(Recorded data)
________________________

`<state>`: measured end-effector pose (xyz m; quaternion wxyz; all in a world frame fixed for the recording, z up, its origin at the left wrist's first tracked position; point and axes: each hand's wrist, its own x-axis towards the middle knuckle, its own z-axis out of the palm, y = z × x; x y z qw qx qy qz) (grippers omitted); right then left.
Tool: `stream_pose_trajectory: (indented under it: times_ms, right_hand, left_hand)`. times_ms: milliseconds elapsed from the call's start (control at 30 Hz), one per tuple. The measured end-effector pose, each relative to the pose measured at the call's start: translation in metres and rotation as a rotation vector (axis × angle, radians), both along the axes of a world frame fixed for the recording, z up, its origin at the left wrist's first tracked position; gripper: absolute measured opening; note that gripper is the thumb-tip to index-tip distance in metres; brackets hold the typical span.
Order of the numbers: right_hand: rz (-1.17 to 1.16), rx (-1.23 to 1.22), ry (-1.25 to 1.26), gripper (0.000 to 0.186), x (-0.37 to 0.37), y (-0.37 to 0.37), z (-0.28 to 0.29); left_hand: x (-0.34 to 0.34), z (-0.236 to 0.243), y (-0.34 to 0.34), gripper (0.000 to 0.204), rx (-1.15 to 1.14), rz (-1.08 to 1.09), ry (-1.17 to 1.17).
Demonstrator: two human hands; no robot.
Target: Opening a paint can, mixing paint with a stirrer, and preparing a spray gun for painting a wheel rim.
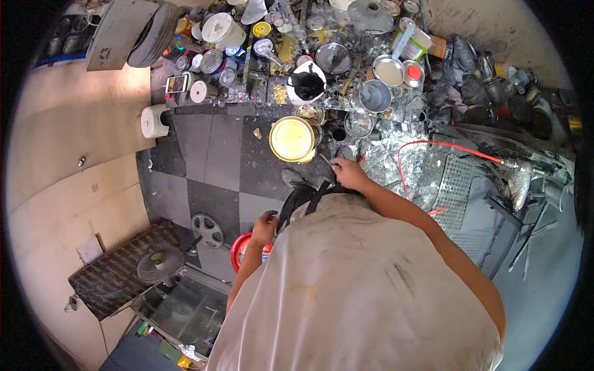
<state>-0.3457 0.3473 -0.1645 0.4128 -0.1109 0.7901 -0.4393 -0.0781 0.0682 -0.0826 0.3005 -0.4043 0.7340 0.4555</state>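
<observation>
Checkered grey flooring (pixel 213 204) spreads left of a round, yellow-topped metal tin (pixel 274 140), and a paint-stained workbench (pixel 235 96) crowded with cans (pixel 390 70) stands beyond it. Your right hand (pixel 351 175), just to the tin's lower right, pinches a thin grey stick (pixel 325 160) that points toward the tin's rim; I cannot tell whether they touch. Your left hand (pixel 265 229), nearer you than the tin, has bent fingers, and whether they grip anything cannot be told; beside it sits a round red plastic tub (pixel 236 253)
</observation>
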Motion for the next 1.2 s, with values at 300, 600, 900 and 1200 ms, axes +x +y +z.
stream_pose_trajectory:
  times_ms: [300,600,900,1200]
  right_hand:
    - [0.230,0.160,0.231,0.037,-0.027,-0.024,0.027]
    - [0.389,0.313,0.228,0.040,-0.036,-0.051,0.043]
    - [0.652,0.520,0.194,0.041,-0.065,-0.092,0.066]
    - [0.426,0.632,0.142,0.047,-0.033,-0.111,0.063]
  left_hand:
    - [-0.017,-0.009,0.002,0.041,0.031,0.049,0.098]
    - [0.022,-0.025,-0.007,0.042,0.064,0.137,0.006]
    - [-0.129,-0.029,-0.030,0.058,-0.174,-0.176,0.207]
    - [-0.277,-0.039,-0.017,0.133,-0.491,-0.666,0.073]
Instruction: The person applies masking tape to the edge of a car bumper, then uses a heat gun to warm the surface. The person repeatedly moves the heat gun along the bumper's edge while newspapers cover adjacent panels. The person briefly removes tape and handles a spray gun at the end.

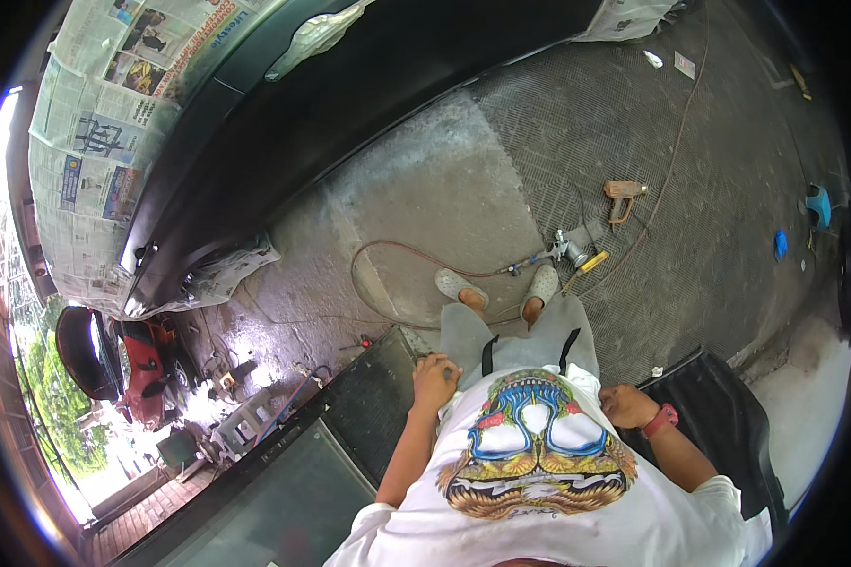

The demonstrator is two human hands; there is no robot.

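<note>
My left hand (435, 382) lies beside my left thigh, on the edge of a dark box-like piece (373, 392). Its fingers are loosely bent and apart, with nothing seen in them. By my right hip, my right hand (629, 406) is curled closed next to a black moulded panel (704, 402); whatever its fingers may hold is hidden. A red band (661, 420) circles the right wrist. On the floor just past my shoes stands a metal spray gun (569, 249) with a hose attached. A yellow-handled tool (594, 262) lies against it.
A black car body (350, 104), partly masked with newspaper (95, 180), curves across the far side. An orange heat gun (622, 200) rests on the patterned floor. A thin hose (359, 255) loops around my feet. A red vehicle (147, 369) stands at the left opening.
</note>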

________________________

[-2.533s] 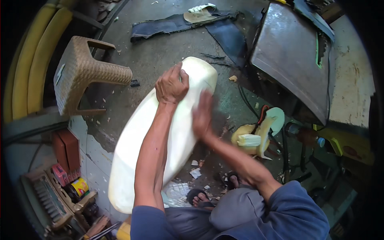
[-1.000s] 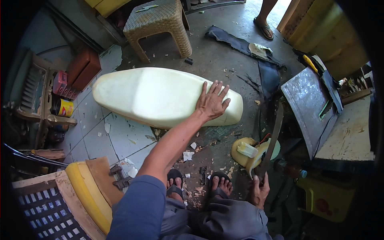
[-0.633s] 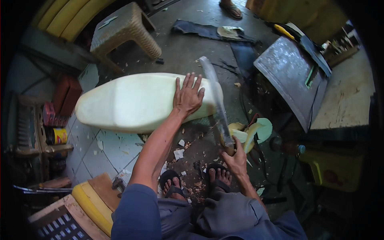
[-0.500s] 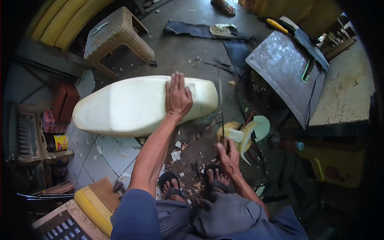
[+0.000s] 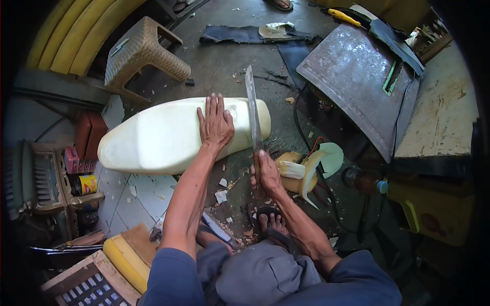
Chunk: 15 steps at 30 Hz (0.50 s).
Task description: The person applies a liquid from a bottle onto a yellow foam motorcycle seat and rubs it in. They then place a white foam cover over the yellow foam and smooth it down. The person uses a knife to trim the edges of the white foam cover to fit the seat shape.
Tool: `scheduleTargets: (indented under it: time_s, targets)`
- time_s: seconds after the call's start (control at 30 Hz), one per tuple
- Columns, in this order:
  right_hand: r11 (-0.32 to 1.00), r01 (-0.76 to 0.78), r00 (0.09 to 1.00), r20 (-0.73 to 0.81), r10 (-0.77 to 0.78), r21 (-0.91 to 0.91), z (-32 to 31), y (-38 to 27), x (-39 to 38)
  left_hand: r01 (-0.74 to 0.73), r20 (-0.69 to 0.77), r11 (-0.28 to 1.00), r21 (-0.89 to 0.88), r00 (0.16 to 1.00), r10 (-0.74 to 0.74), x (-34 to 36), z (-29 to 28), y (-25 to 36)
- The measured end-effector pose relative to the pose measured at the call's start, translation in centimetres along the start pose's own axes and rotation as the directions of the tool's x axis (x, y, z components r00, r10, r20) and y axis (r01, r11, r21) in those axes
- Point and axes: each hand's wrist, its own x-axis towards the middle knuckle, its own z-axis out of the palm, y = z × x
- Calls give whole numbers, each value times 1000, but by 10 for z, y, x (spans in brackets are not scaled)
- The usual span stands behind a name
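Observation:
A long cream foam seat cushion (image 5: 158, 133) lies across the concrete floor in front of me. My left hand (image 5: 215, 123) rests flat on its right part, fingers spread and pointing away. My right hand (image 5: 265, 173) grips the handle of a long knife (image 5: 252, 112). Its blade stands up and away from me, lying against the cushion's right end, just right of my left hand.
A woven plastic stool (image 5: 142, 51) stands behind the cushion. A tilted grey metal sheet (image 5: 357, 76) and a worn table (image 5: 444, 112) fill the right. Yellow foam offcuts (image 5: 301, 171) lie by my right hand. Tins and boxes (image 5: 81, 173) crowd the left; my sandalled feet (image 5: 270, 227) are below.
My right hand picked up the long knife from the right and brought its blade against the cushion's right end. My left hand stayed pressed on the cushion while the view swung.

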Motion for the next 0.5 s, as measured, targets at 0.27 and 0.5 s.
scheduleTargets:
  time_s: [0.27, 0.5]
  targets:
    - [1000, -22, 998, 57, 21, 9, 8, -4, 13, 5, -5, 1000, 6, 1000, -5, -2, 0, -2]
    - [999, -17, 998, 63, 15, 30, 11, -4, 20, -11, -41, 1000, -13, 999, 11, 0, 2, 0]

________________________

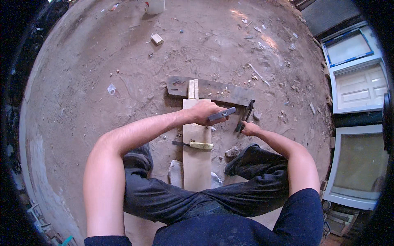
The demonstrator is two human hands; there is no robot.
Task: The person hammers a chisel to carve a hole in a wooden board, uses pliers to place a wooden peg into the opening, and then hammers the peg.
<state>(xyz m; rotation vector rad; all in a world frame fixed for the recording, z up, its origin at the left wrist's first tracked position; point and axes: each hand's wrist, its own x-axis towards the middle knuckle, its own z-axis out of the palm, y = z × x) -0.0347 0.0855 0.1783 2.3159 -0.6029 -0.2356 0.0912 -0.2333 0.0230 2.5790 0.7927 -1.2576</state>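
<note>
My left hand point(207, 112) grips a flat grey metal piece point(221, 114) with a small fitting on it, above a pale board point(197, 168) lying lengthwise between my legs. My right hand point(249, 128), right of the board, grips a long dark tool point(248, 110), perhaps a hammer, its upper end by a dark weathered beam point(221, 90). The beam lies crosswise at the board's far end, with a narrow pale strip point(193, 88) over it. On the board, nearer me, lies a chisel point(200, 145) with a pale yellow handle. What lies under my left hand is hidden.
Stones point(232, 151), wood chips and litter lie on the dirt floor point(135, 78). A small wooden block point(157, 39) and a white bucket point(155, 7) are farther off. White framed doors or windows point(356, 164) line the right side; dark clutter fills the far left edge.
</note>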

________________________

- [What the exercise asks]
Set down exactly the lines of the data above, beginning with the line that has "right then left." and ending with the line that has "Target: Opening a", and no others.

- [Response for this exercise]
`<state>`: measured end-effector pose (xyz m; quaternion wxyz; all in a world frame fixed for the recording, z up, its origin at the left wrist's first tracked position; point and axes: each hand's wrist, its own x-axis towards the middle knuckle, its own z-axis out of the palm, y = z × x; x y z qw qx qy qz) (grippers omitted); right then left.
Tool: `stream_pose_trajectory: (indented under it: times_ms, right_hand, left_hand)`. times_ms: milliseconds elapsed from the call's start (control at 30 Hz), one per tuple. The measured end-effector pose, each relative to the pose measured at the call's start: translation in metres and rotation as a rotation vector (axis × angle, radians), both along the axes of a world frame fixed for the recording, z up, its origin at the left wrist's first tracked position; gripper: absolute measured opening; note that gripper is the thumb-tip to index-tip distance in metres; brackets hold the typical span.
Order of the numbers: right_hand: rz (-1.17 to 1.16), rx (-1.23 to 1.22), ry (-1.25 to 1.26), gripper (0.000 to 0.186), x (-0.37 to 0.37), y (-0.37 to 0.37), z (-0.28 to 0.29); left_hand: x (-0.34 to 0.34), z (-0.236 to 0.243), y (-0.34 to 0.34), gripper (0.000 to 0.204), rx (-1.15 to 1.14), rz (-1.08 to 1.09), ry (-1.17 to 1.17).
Demonstrator: two human hands; no robot.
Target: Opening a paint can, mixing paint with a stirrer, and preparing a spray gun for painting a wheel rim.

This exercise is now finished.